そうしてワルツは、ヤンのラチした儀礼の元へ飛んでいったのだった。




 ワルツはアーデスの研究室に到着し、ソファーの上で凍える儀礼を見つけた。

震えている。ガタガタと、その震えは寒さのためだけだろうか。

儀礼がトラップにかかるのを待っていたはずのアーデスは、儀礼の白衣を興味深く調べていた。

ワルツが来たことにすら大した関心を持たない様子。

あれで満足してくれるなら、その方がずっといいだろう。


 しかし、魔力を見る魔法で調べてみれば、アーデスの仕掛けたトラップはすべてそのまま、解除した様子はない。

「しょうがねぇ」

言って、ワルツは儀礼の体を抱きしめる。

予想通りひどく冷え切っている。手足などは感覚もなくなっているだろう。これなら切れても痛くはないが、本気でひどい奴だな。

ワルツはアーデスの背中を睨む。

「あったかーい」

儀礼が気持ち良さそうに目を閉じた。途端に、ワルツの体にも心地よい温度が流れてくる。


 ワルツの鎧は特別製だ。どんな暑さも寒さも快適な温度に変えてくれる。それはブリザードもドラゴンの炎も効かないのだが。

だがこんな、ぬるい湯に浸かっているような心地よい温かさは感じたことがなかった。

儀礼の体温が戻ってくれば、それがまた温かくて、儀礼の身代わりに、アーデスの仕掛けたトラップに魔力を奪われ続ける身としてはたまらなく心地よくて。

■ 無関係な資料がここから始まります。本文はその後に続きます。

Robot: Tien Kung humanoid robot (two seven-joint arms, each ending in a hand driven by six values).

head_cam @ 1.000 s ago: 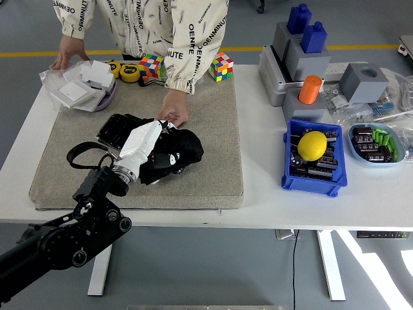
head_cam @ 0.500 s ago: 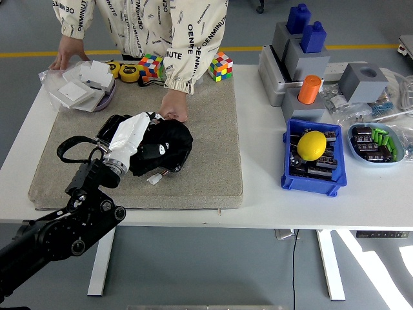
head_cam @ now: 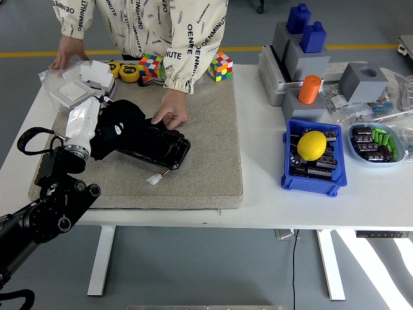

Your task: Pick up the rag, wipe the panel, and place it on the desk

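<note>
My left hand (head_cam: 97,126), white-shelled on a black arm, is shut on the black rag (head_cam: 118,121) at the left part of the grey mat. The rag lies bunched over the left end of the glossy black panel (head_cam: 155,147), which rests on the mat with a small white connector on a wire below it. A person's hand (head_cam: 169,111) presses on the panel's far edge and holds it down. My right arm is out of the picture.
The grey mat (head_cam: 206,174) covers the table's left half. The person's other hand (head_cam: 66,53) rests by a white box (head_cam: 84,84). Rubik's cubes (head_cam: 221,66) and tape rolls sit behind. A blue bin (head_cam: 312,183) with a yellow ball stands right.
My left hand has dragged the rag leftward across the panel, from its right end to its left end. The panel's glossy right part now shows. The person's hand stays on it.
</note>
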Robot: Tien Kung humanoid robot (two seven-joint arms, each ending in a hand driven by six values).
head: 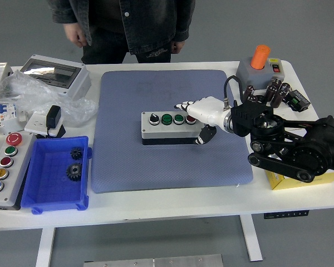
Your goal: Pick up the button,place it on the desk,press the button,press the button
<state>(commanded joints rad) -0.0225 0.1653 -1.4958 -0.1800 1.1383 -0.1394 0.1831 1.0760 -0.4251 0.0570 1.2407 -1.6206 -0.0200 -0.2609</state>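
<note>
A grey button box (165, 129) lies in the middle of the blue mat (156, 167). On top it has a black selector (153, 118), two green buttons (166, 118) and a red button (190, 119). My right hand (197, 114) is white. It hovers over the box's right end with its fingers stretched out flat above the red button and the thumb down beside the box's right side. It grasps nothing. I cannot tell whether a fingertip touches the button. My left arm is out of view.
A blue bin (39, 194) with two gears and a second button box (3, 167) sit at the left. A grey enclosure (55, 75) and plastic bags lie at the back left. An orange-capped switch (260, 55), capacitors (275, 92) and a yellow box (306, 179) are at the right. A person (128, 28) stands behind the table.
</note>
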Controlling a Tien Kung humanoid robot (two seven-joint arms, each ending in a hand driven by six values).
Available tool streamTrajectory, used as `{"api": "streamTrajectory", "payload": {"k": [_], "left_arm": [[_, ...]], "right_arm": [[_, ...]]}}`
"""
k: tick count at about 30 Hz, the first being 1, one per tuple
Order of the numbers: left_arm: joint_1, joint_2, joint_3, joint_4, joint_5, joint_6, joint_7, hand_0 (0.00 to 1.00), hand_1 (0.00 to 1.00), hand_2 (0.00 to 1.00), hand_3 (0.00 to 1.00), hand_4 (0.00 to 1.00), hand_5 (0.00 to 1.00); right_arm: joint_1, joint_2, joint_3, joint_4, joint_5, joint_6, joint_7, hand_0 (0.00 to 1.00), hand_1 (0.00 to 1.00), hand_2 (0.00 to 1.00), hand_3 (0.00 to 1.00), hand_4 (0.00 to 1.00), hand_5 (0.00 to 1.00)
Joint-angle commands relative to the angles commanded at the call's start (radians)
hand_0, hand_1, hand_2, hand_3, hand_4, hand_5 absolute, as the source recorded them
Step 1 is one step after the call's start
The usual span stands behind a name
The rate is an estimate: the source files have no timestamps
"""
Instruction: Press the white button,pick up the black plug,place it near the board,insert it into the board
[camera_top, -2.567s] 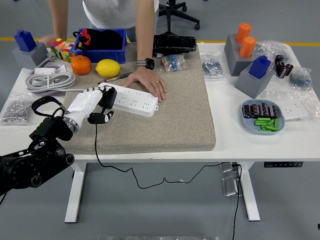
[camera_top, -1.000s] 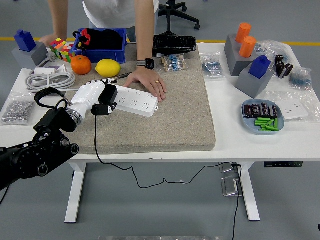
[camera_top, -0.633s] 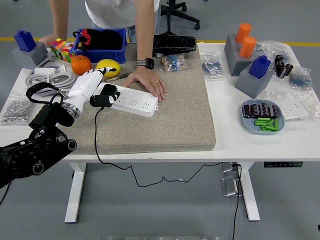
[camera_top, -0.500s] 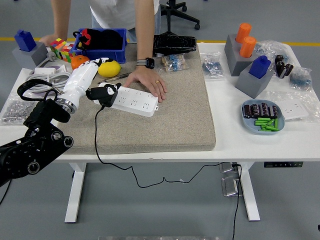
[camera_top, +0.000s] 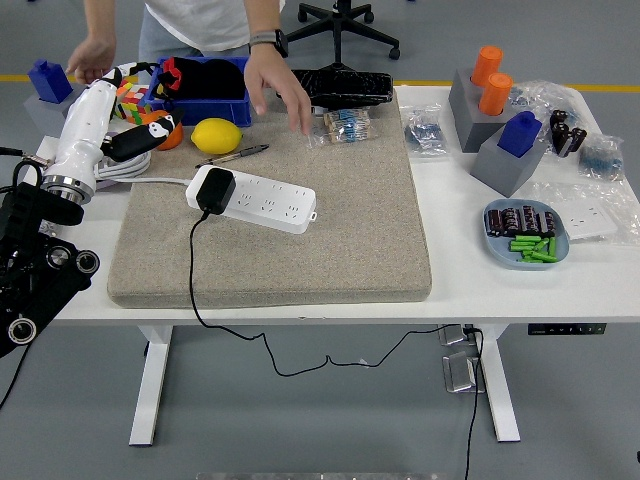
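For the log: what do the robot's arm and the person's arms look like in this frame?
The robot's left arm is black, with round joint housings and a looping black cable, then a smooth white forearm shell ending in a left hand with black fingers. The right arm is not in view. The person wears a white top with bare forearms and a dark wristwatch on one wrist.

A white table (camera_top: 470, 285) fills the middle of the frame. A grey mat (camera_top: 330, 250) covers its left-centre. At upper left lie a coiled white cable (camera_top: 130, 168), an orange (camera_top: 170, 135) and a blue bin (camera_top: 215, 105). Along the top, right of the mat, sits a clear bag (camera_top: 425, 130). At upper right stand two grey blocks (camera_top: 505, 160), with a blue tray of green pieces (camera_top: 527, 233) below them and a white socket plate (camera_top: 590, 220) at the right edge.
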Motion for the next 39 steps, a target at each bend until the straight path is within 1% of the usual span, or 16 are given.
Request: {"api": "streamTrajectory", "payload": {"k": [1, 6, 7, 9, 12, 13, 14, 18, 19, 22, 25, 26, 30, 39], "left_arm": [[0.008, 0.001, -0.017, -0.004, 0.001, -0.007, 0.002, 0.993, 0.971, 0.948, 0.926, 0.949, 0.875], [0.04, 0.013, -0.099, -0.024, -0.008, -0.039, 0.007, 0.993, 0.971, 0.948, 0.926, 0.949, 0.875], [0.046, 0.016, -0.113, -0.028, -0.016, -0.041, 0.003, 0.995, 0.98, 0.96, 0.936, 0.94, 0.937], [0.059, 0.026, -0.138, -0.035, -0.044, -0.051, -0.011, 0.995, 0.98, 0.96, 0.936, 0.94, 0.937], [0.074, 0.039, -0.155, -0.039, -0.091, -0.057, -0.033, 0.995, 0.98, 0.96, 0.936, 0.94, 0.937], [0.08, 0.043, -0.16, -0.039, -0.091, -0.058, -0.036, 0.995, 0.98, 0.96, 0.936, 0.94, 0.937], [0.084, 0.046, -0.164, -0.039, -0.092, -0.057, -0.038, 0.98, 0.969, 0.939, 0.923, 0.914, 0.951], [0.103, 0.054, -0.193, -0.042, -0.079, -0.06, -0.033, 0.98, 0.969, 0.939, 0.923, 0.914, 0.951], [0.108, 0.056, -0.203, -0.043, -0.079, -0.063, -0.03, 0.982, 0.969, 0.934, 0.919, 0.905, 0.93], [0.122, 0.064, -0.225, -0.045, -0.074, -0.068, -0.026, 0.982, 0.969, 0.934, 0.919, 0.905, 0.93], [0.136, 0.065, -0.254, -0.051, -0.071, -0.069, -0.026, 0.982, 0.969, 0.934, 0.919, 0.905, 0.93], [0.139, 0.064, -0.261, -0.052, -0.07, -0.069, -0.026, 0.982, 0.967, 0.927, 0.914, 0.895, 0.911], [0.154, 0.058, -0.286, -0.058, -0.066, -0.071, -0.025, 0.982, 0.967, 0.927, 0.914, 0.895, 0.911], [0.158, 0.05, -0.296, -0.068, -0.067, -0.073, -0.023, 0.987, 0.959, 0.921, 0.908, 0.877, 0.9]], "right_arm": [[0.0, 0.0, -0.001, -0.002, 0.0, 0.0, 0.0, 0.67, 0.559, 0.539, 0.568, 0.665, 0.197], [0.002, -0.002, -0.003, -0.012, 0.002, 0.0, 0.0, 0.67, 0.559, 0.539, 0.568, 0.665, 0.197], [0.003, -0.003, -0.003, -0.014, 0.002, 0.0, 0.0, 0.669, 0.558, 0.539, 0.568, 0.666, 0.198], [0.005, -0.003, 0.002, -0.019, 0.001, -0.001, 0.0, 0.669, 0.558, 0.539, 0.568, 0.666, 0.198], [0.004, -0.004, 0.005, -0.024, 0.0, -0.001, 0.0, 0.669, 0.558, 0.539, 0.568, 0.666, 0.198], [0.003, -0.004, 0.006, -0.025, 0.001, -0.001, 0.0, 0.669, 0.558, 0.539, 0.568, 0.666, 0.198], [0.002, -0.004, 0.008, -0.026, 0.0, -0.001, 0.0, 0.672, 0.559, 0.539, 0.568, 0.667, 0.198], [0.0, -0.003, 0.011, -0.029, -0.002, -0.001, -0.001, 0.672, 0.559, 0.539, 0.568, 0.667, 0.198], [0.0, -0.003, 0.012, -0.029, -0.002, -0.001, -0.001, 0.671, 0.559, 0.54, 0.568, 0.668, 0.199], [-0.002, -0.001, 0.016, -0.029, -0.003, -0.001, -0.002, 0.671, 0.559, 0.54, 0.568, 0.668, 0.199], [-0.004, 0.001, 0.021, -0.03, -0.004, -0.001, -0.002, 0.671, 0.559, 0.54, 0.568, 0.668, 0.199], [-0.004, 0.001, 0.022, -0.03, -0.004, -0.001, -0.002, 0.669, 0.559, 0.54, 0.568, 0.668, 0.2], [-0.005, 0.002, 0.025, -0.034, -0.007, -0.001, -0.002, 0.669, 0.559, 0.54, 0.568, 0.668, 0.2], [-0.001, 0.0, 0.033, -0.038, -0.01, -0.002, -0.004, 0.669, 0.56, 0.54, 0.568, 0.67, 0.203]]}}
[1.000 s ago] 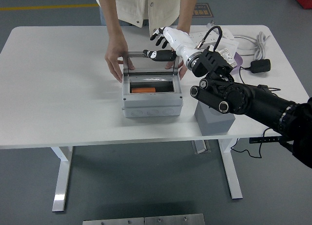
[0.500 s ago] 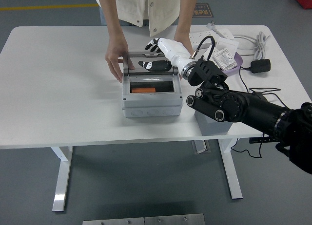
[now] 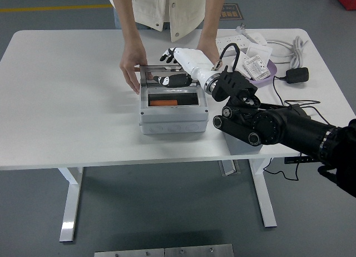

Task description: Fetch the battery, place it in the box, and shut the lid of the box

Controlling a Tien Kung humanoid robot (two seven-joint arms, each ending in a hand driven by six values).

ほんの僅かずつではあるがワルツの魔力が回復していく。

もともと魔力量の多くないワルツはしばらくすれば魔力など切れてしまい、儀礼の精霊達の補助によって性能の高められた鎧に守られ、魔力回復のために眠りに落ちたのだった。



 目覚めればアーデスが目の前に居た。トラップのことは黙っとけよ、とその瞳が語る。

あはは、とワルツは硬い笑いを返すだけだった。

心の中に凍えるようなブリザードを感じ、ワルツは心地よい温もりを求めて再び儀礼に抱きついた。